Page:Féval - Les Nuits de Paris - 1880, volumes 1 et 2.djvu/23

Le texte de cette page a été corrigé et est conforme au fac-similé.
xiii
INTRODUCTION.

Les affiches officielles, apposées sur tous les murs de la ville, annonçaient que trois feux d’artifice seraient tirés en même temps, le premier sur la place de la Concorde, le second à l’Observatoire, le troisième à la barrière du Trône.

Trois feux d’artifice ! triple aubaine, triple joie pour tout cœur ami sincère des fusées et des chandelles romaines !

Je suis de ces cœurs naïfs. Tout ce qui brille me plaît et m’attire.
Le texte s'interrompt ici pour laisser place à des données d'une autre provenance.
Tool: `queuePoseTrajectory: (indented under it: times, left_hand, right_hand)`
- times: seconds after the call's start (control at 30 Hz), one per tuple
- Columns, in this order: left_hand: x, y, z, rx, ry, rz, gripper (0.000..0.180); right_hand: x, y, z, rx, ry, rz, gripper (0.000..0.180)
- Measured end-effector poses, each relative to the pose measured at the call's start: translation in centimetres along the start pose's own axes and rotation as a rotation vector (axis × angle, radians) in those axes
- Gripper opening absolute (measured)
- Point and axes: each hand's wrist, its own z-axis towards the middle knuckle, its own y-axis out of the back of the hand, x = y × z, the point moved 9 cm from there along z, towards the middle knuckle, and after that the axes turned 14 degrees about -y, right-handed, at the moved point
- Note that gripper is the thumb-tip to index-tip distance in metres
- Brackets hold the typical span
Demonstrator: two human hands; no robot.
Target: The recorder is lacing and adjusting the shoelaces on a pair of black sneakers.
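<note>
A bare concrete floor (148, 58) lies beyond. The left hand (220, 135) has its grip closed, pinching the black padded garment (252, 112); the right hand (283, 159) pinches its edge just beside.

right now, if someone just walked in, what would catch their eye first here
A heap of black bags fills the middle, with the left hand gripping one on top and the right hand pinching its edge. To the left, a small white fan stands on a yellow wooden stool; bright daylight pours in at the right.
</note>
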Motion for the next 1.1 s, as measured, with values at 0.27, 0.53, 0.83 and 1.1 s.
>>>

Dès le matin, je me disais :

— Irai-je aux Champs-Élysées, voir les nobles soleils de l’aristocratie ?

— Irai-je à la Bastille, voir les serpenteaux populaires ?

— Irai-je au Luxembourg, voir les étoiles pédantes et les billevesées fumeuses des portiers de l’Université ?

La tristesse me gagnait, tant c’est une chose pénible que l’embarras du choix, lorsqu’il me vint une de ces idées belles et grandes qui sauvent les situations les plus périlleuses.

Une de ces idées que les hommes d’État ont par centaines, mais toujours trop tard !

Je m’écriai, au milieu du boulevard de Gand, où je me livrais à ces méditations fécondes :

— Je verrai les trois feux d’artifice !

Et aussitôt je m’élançai dans un fiacre fondé depuis deux cents ans, et dont les deux coursiers vous avaient un air d’épopée qui datait manifestement de l’Empire.

Le cocher fouetta ces débris d’un autre âge, et nous partîmes pour la barrière Rochechouart.

Les deux quadrupèdes invalides prièrent leur maître de s’arrêter au bas de la montagne. Ils firent cela noblement, en toussant comme un distique impérial.

Le cocher reçut son salaire, et je gravis le petit chemin escarpé qui, laissant le Château-Rouge à droite, conduit au télégraphe de Montmartre.